Le Tribunal judiciaire de Marseille, statuant en référé le 5 mars 2026, était saisi par une bailleresse d’une demande de constat de la résiliation du bail pour défaut d’assurance. Le locataire, assigné par acte déposé à étude, n’a pas comparu. La question de droit portait sur la régularité de l’acquisition de la clause résolutoire fondée sur l’absence de justification d’une assurance locative. La solution retient que les conditions d’acquisition de la clause résolutoire sont réunies au 25 juillet 2025.
I. L’acquisition de la clause résolutoire pour défaut d’assurance
Le juge rappelle que l’obligation d’assurance du locataire est une obligation de première importance. Il énonce que la régularisation tardive, même rétroactive, n’empêche pas l’application de la clause résolutoire.
En l’espèce, un commandement de justifier d’une assurance a été signifié le 24 juin 2025. Le locataire, non comparant, ne justifie pas de cette assurance.

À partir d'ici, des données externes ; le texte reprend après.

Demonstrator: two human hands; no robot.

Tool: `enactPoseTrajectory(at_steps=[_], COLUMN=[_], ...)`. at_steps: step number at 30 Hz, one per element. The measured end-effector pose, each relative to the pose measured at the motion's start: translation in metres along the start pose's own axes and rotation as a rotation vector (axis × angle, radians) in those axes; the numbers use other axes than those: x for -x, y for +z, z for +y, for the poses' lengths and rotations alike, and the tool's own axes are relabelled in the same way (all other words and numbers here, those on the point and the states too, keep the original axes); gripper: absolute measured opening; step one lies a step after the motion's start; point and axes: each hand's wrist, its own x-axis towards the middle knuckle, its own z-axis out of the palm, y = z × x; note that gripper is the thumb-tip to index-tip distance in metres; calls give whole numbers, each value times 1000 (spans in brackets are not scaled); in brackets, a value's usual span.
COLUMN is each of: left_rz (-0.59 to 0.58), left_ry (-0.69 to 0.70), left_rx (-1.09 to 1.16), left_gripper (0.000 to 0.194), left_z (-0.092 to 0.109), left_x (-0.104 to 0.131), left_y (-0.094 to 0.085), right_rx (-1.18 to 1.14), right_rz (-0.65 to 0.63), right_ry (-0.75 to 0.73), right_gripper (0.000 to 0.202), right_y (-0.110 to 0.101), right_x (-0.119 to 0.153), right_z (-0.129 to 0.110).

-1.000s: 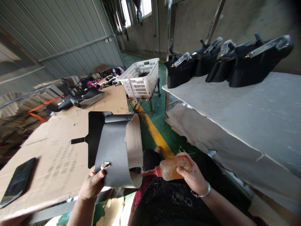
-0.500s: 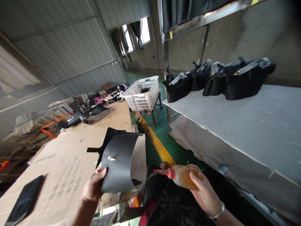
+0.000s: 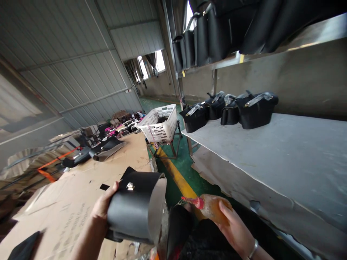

Le juge constate que le commandement est demeuré infructueux pendant plus d’un mois. Il en déduit que “les conditions d’acquisition de la clause résolutoire contenue dans le bail sont réunies à la date du 25 juillet 2025” (Motifs).
La valeur de cette solution est de rappeler la rigueur de l’obligation d’assurance. La portée est de sanctionner fermement le locataire qui ne justifie pas de son assurance dans le délai légal.
II. La condamnation provisionnelle au paiement des sommes dues
Le juge constate que le locataire est redevable des loyers impayés jusqu’à la résiliation du bail. Il rappelle que le maintien dans les lieux constitue une faute civile ouvrant droit à réparation.
Le juge fixe l’indemnité d’occupation au montant du loyer et des charges, soit 521,21 euros. Il condamne le locataire à payer une provision de 9.743,77 euros selon le décompte arrêté au 7 janvier 2026.
Le juge précise que le locataire, non comparant, n’apporte aucun élément pour contester le principe ou le montant de la dette. La valeur de cette solution est de rappeler le caractère non sérieusement contestable de l’obligation de payer. La portée est de permettre au bailleur d’obtenir rapidement une provision pour ses impayés.